I’ve been training a model using resnet18 as a base and MNIST dataset. I was wondering though why this seems to work without problems although in theory MNIST images only have one channel and have 28x28 size while resnet input is expected to be 3 channels and 224x224.
I’ve been checking the fastai but I don’t quite understand why thing works without throwing errors. Is the input somehow “scaled” to go from 23x23x1 to 224x224x3? If so, where in the fastai code does it happen? or have I completely misunderstood how this works?
I think the image size and the number of channels are solved in two different ways.
For the image size we use a something called AdaptivePooling at the end of the convolutional layers.

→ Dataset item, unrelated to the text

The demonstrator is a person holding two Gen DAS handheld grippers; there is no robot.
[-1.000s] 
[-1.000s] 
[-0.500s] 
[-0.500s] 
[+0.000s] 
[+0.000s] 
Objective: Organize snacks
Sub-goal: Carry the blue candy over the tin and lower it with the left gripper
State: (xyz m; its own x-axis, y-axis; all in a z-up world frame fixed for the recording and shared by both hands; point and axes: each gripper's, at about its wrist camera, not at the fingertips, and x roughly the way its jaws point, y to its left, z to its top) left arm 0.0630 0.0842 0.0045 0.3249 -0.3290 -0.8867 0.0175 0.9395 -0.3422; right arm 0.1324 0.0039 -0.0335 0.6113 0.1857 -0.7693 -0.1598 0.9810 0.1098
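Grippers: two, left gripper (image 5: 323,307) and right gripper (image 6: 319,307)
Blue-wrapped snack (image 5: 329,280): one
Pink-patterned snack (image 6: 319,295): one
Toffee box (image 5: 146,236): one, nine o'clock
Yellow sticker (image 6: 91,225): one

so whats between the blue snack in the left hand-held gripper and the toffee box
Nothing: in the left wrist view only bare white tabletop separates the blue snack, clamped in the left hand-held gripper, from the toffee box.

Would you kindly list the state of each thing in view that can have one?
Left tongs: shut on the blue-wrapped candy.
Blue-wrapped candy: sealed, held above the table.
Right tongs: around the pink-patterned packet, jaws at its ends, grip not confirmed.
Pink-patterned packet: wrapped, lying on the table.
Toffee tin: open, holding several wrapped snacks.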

I think the best way of understanding AdaptivePooling is with an example.
W=(W−F+2P)/S+1
W = (10-5+0)/0+1
Let’s say you have a 10x10 image.
What happens if you use a 3x3 filter in this image?
The resulting size is given by the formula:
new_W=((W−F+2P)/S) + 1
Where W is the image width (or height) F is the size of the kernel, P is the amount of padding and S is the stride.
So for our case:
new_W = (10 - 3 + 0) / 1 + 1
new_W = 8
So what would be the kernel size if you want to have a 4x4 image as result? Well, you just need to isolate F and solve for that. That is exactly what adaptive pooling does.
So when you use adaptive pooling instead of specifying the kernel size you specify the output size and it figures out the kernel size for you.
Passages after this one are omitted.